**ABOUT THIS EXERCISE**
Pick out the lines below that include the string "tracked".

**DATA SEGMENT**
== Segment start ==

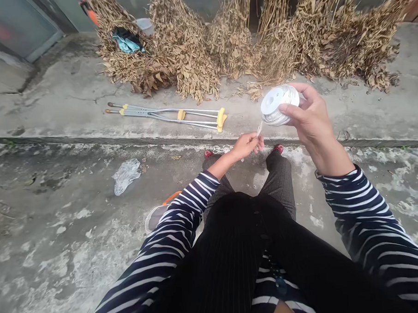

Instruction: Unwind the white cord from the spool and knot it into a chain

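Observation:
My right hand (309, 108) is closed around a white spool (279, 105) wound with pale cord, held up over the concrete step. From the underside of the spool a short stretch of white cord (259, 128) runs down to my left hand (248, 144). The fingers of that hand are pinched on the cord. Loose white loops (222, 149), apparently of the same cord, lie near my left shoe, just left of my left hand.
A pair of grey crutches (165, 116) with yellow pads lies on the raised concrete ledge (71, 109). Dried plant bundles (191, 60) lean along the wall behind. A crumpled clear plastic bag (126, 175) rests on the lower ground, and a grey-and-orange object (156, 217) is partly hidden by my left sleeve.

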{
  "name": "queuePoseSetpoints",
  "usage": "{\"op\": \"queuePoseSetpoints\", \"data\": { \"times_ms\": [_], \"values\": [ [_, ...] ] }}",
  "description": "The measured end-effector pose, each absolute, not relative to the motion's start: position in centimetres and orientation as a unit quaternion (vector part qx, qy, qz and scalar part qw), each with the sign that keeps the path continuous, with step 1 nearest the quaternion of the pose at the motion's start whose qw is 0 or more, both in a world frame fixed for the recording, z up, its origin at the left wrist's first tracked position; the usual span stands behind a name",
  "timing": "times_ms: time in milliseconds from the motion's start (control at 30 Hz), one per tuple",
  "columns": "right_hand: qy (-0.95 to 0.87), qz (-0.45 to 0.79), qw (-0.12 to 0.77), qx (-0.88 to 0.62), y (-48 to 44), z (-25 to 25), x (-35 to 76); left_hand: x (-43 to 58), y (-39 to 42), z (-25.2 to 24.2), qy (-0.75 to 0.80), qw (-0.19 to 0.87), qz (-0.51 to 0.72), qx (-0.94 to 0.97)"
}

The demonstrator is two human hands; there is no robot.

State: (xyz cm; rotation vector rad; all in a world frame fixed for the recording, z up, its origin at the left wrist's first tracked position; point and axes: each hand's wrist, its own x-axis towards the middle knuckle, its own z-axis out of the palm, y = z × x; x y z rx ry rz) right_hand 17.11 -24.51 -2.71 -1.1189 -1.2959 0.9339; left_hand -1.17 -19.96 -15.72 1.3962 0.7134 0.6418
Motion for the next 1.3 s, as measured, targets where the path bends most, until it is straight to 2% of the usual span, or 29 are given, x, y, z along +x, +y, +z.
{"op": "queuePoseSetpoints", "data": {
  "times_ms": [167,267,333,600,800,933,1133,1300],
  "values": [
    [-0.599,0.237,0.582,-0.496,-21.7,-3.0,17.2,-1.1,-21.3,-14.0,0.310,0.685,0.226,0.619],
    [-0.612,0.136,0.580,-0.520,-20.6,-4.9,17.4,-1.9,-22.3,-13.0,0.302,0.675,0.180,0.649],
    [-0.606,0.124,0.564,-0.546,-20.3,-6.9,17.4,-2.7,-22.8,-12.2,0.299,0.648,0.151,0.684],
    [-0.609,0.180,0.501,-0.588,-21.9,-14.0,17.1,-5.2,-21.2,-8.1,0.305,0.491,0.148,0.802],
    [-0.554,0.310,0.530,-0.562,-23.9,-15.7,15.7,-5.3,-18.9,-4.9,0.322,0.347,0.176,0.863],
    [-0.523,0.390,0.540,-0.532,-25.1,-15.5,14.8,-5.0,-17.9,-4.6,0.319,0.361,0.197,0.854],
    [-0.524,0.447,0.526,-0.498,-25.9,-14.2,13.8,-4.8,-16.3,-6.7,0.342,0.391,0.227,0.824],
    [-0.486,0.447,0.535,-0.527,-25.6,-14.0,14.3,-5.6,-16.8,-6.2,0.346,0.463,0.246,0.778]
  ]
}}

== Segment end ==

**ANSWER SECTION**
  "description": "The measured end-effector pose, each absolute, not relative to the motion's start: position in centimetres and orientation as a unit quaternion (vector part qx, qy, qz and scalar part qw), each with the sign that keeps the path continuous, with step 1 nearest the quaternion of the pose at the motion's start whose qw is 0 or more, both in a world frame fixed for the recording, z up, its origin at the left wrist's first tracked position; the usual span stands behind a name",
State: (xyz cm; rotation vector rad; all in a world frame fixed for the recording, z up, its origin at the left wrist's first tracked position; point and axes: each hand's wrist, its own x-axis towards the middle knuckle, its own z-axis out of the palm, y = z × x; x y z rx ry rz) right_hand 17.11 -24.51 -2.71 -1.1189 -1.2959 0.9339; left_hand -1.17 -19.96 -15.72 1.3962 0.7134 0.6418

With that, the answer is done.